The author proudly declares, from behind the curtain of anonymity, her love of blowjobs, her sexually submissive nature and her desire to be dominated by men, before proceeding to immediately back-peddle, stating the act of giving head is actually far from being submissive but rather is 'empowering'.
Whilst of course it is true the art of fellatio per se is not a submissive act, for example when performed as part of the ubiquitous '69', or if you have your man blindfolded and chained to the bed, the author does not refer to such encounters, so it is baffling why she seeks to cloak her sexuality with a perhaps well-meaning but somewhat half-hearted justification. Although not necessarily debasing, a blowjob is, outside of a loving and stable relationship, generally a submissive act of phallocentric oral worship of the dominant and masculine, the above examples aside. Indeed the more extreme and denigrating forms of blowjob such as the opprobrious 'bumkin' (if you have to ask I doubt this unique kink is for you, although Urban Dictionary does provide a satisfactory if perfunctory explanation) are nothing more then debasing. Whilst a submissive may find a servile and degrading position on their knees in a toilet cubicle an aphrodisiac, and perhaps even liberating, in could never be described as 'empowering'
However, I think the salient point to be picked from this article is the reported reaction of her fellow "feminists" to her open admission surrounding her sexual proclivities. The objective of feminism has surely been primarily the fight for equality in all areas of society, including sexuality. A woman can be whatever she wishes; an Amazonian warrior, a prim school ma'am or a sensual submissive. Feminism should be liberating a woman in the bedroom, not monitoring or judging her.

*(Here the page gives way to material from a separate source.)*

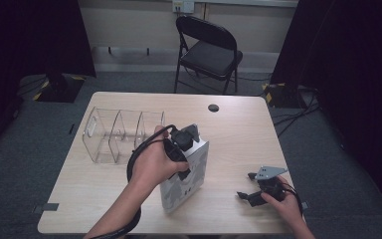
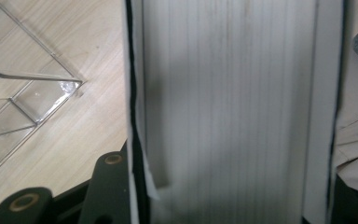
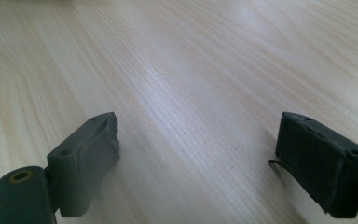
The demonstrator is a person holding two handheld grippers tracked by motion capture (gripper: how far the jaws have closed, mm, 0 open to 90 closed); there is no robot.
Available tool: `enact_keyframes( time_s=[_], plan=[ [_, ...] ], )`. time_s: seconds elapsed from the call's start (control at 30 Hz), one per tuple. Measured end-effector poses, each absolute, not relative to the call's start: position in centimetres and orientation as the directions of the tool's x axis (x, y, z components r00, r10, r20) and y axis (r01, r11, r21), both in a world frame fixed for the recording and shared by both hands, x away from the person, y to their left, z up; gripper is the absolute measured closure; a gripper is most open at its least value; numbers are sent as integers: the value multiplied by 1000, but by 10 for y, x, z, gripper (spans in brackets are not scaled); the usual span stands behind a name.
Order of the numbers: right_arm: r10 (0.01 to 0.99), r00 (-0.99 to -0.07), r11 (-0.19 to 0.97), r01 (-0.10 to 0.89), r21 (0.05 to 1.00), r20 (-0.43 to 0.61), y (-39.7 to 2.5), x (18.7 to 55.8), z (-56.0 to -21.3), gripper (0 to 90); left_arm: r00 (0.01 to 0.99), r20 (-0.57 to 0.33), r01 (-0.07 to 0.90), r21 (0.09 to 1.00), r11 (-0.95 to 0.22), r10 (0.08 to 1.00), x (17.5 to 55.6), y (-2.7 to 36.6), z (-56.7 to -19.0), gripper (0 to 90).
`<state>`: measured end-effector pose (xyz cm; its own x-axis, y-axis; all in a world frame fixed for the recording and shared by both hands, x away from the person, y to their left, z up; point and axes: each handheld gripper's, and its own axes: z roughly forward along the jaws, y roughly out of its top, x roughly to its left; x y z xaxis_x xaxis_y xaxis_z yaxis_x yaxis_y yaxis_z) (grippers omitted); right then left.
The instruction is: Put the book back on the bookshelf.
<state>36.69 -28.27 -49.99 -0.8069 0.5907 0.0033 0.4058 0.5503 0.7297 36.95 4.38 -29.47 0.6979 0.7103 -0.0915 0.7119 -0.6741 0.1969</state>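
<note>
Looking down from the high view, the left hand-held gripper point(image 1: 191, 141) grips the top of a book point(image 1: 185, 181) that stands upright on the counter point(image 1: 238, 134), near the middle of its near edge. A clear organizer point(image 1: 119, 135) with three compartments sits toward the counter's left edge, just beside the book and behind it. The right hand-held gripper point(image 1: 244, 195) rests low near the counter's near right corner, well apart from the book, with a grey plate on top. A folding chair point(image 1: 209, 52) stands on the floor beyond the far edge.

In the left gripper view, the book's point(image 2: 228, 112) white page edges run up between the jaws, framed by a dark cover line on each side; the left hand-held gripper is clamped on it. The organizer's point(image 2: 32, 93) corner lies on the wood to the side.

In the right gripper view, the right hand-held gripper point(image 3: 198, 140) has its jaws spread wide over bare counter point(image 3: 191, 60), nothing between them.
</note>
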Motion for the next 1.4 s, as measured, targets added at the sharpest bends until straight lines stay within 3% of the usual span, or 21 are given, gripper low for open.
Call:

Whilst the article clearly had it's tongue firmly in cheek (pun intended) I can't help feel it was a missed opportunity by the author to celebrate her individual sexuality, rejecting any shame and embarrassment others seek to project and embracing the incredible, multi-facet intricacies of human nature that are still, to this day, are so readily oppressed by society. Falling into the time worn trap of trying to justify who she is by assuring us that isn't who she is, combined with her desire for anonymity makes me wonder if it really is 80 years since Anaïs Nin first put her work, and name, above the parapet of societal understanding of human sexuality.
The wise and erudite Susan Sontag once cautioned:
"Fear of sexuality is the new, disease-sponsored register of the universe of fear in which everyone now lives."